Retrain attention: Caught KeyError in DataLoader worker process 0.
JonnoB opened this issue · comments
When running the example code retrain attention model, I get an error when running address_parser.retrain() The error reads
KeyError: Caught KeyError in DataLoader worker process 0.
Original Traceback (most recent call last):
File "/usr/local/lib/python3.8/dist-packages/torch/utils/data/_utils/worker.py", line 287, in _worker_loop
data = fetcher.fetch(index)
File "/usr/local/lib/python3.8/dist-packages/torch/utils/data/_utils/fetch.py", line 52, in fetch
return self.collate_fn(data)
File "/usr/local/lib/python3.8/dist-packages/deepparse/converter/data_transform.py", line 49, in teacher_forcing_transform
vectorize_batch_pairs = self.vectorizer(batch_pairs)

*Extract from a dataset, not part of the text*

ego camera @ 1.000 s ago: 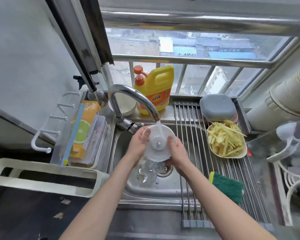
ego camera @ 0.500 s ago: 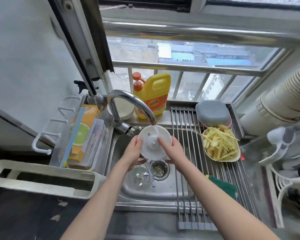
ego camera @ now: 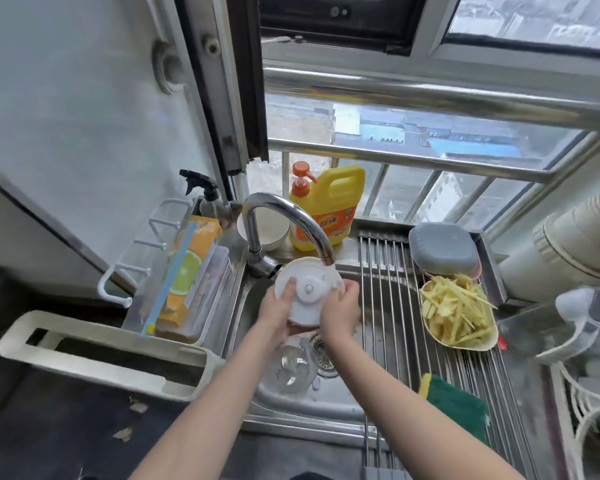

File "/usr/local/lib/python3.8/dist-packages/deepparse/vectorizer/train_vectorizer.py", line 29, in call
target_tmp = [self.tags_vectorizer(target) for target in address[1]]
File "/usr/local/lib/python3.8/dist-packages/deepparse/vectorizer/train_vectorizer.py", line 29, in
target_tmp = [self.tags_vectorizer(target) for target in address[1]]
File "/usr/local/lib/python3.8/dist-packages/deepparse/converter/target_converter.py", line 22, in call
return self.tags_to_idx[key]
KeyError: 'ATag'
The error is cause as the data is that from the retrain with new tags example.
The error dissappears when the code referencing the dataset is changed to
training_dataset_name = "sample_incomplete_data"
test_dataset_name = "test_sample_data"
This error would be easier to understand if the function download_from_url()
had an explicit url that made it possible to know where the data was coming from without looking through the source code. An alternative would be to provide a fixed list of data options (there appears to be for example datasets), which would limit errors to choosing an invalid option from a known list.
You are right. I have fixed it and improved download_from_url()
doc. I have also improved error handling.
Will be included in 0.6.6 that I will release todayl